His left forefinger and thumb make up the Digit STSD. This DSTSD is the principal confirmating feature of The Mission and has astonishing prowess and accuracy. It is intricately tuned to the nanounit and serves as the final test of approval. He can be found on the couch sucking his finger while he fondles dad’s hair or in my closet drawers tracking down satin. For years now he has worn his pants and underwear with the tag facing forward. Reaching back for tags might compromise system security, not to mention it is less practical when one is lounging on his or her back. Needless to say, he doesn’t wear just any pants or underwear. Not only do they need to have camouflage print but the tag has to meet stringent STSD standards.

Unfortunately for him, around the age of three he had to stop reaching down women’s shirts. Women had difficulty  cooperating with this aspect of The Mission.  He even tried warming up to them and getting them to adore him before doing the Stealth Dive. Their eyes expanded to an unnatural size and every last one made a visceral whelp. Even rather large women jumped to astonishing heights when he executed this maneuver.  They were surprisingly predictable. They took it personally.
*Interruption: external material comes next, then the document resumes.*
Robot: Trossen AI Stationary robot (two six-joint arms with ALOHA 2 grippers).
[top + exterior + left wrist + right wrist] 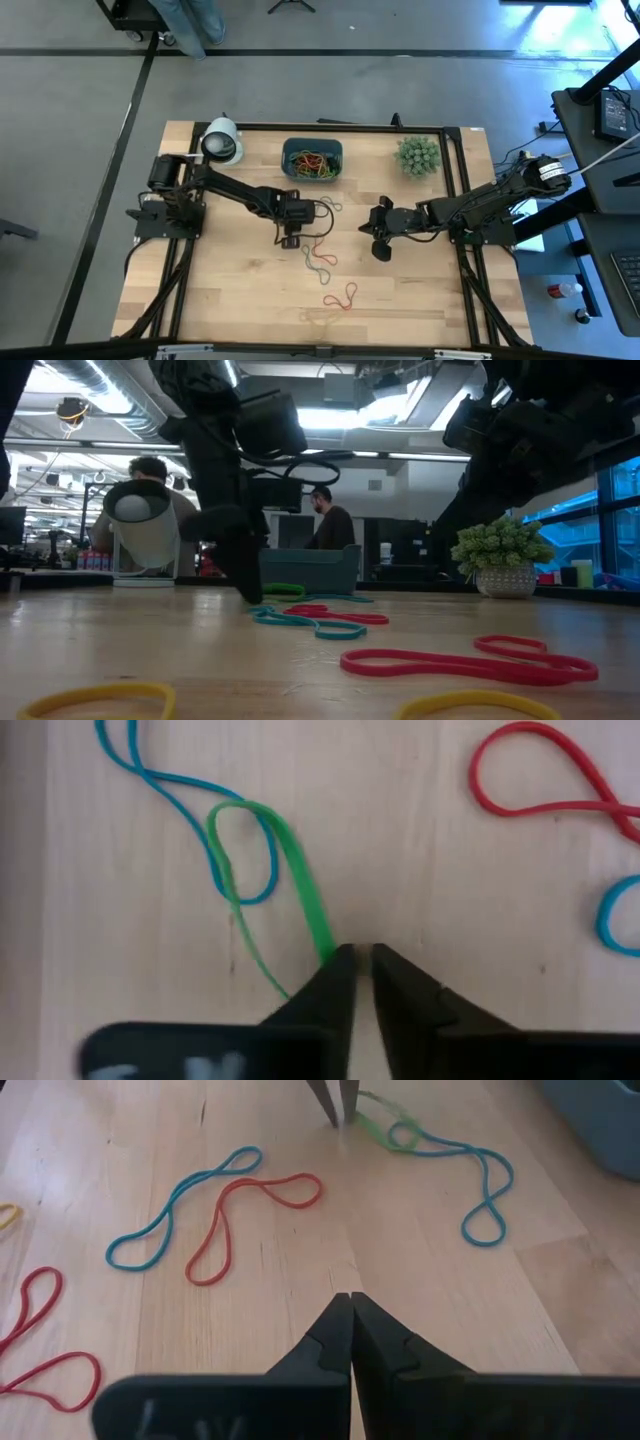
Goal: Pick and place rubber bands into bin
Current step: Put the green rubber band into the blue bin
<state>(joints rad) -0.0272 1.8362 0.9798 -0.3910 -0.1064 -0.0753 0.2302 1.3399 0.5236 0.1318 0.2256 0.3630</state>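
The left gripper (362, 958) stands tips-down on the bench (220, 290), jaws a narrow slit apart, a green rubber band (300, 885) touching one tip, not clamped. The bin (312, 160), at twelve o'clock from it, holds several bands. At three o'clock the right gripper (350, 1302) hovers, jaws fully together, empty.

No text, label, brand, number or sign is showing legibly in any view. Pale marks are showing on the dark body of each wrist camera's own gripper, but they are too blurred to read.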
Did they not fathom what softness laid yonder awaiting confirmating?  But I digress.

His older brother and I are planning his wrestling career for it is a promising one. We can see it now, his opponent, let’s call him Thunderwear will come walking towards the wrestling ring, the crowd gone wild. He has gnarly scars on his face, and a proud snarl to go with them. Grossly bulging arms are held by two women who are almost dressed. He has won many a match and inspires his opponents to piddle their pants, but today Thunderwear is visibly alarmed, and has reason to be.

The massive doors swing open and the frenzied  crowd is stilled to an ominous hush. Even the commentator is speechless. James’ eyes are narrowed. The mob steps back to let him pass, melting in fear. A spectator passes out, overwhelmed.

As soon as he gets on the ring, the drums roll and the  crowd rises like a pulsating chanting monster. The fight lasts but a few minutes. It is painfully predictable, much like the women down whose bosoms James thrust his 3 year old hands. The paramedics strap Thunderwear’s limp remains to a gurney. The crowd pays its respects then thunders to life as James leaves the ring in his signature stance – sucking his right forefinger and fondling his underwear tag with his left hand. He hardly notices the cheers. It’s been a good day in the ring.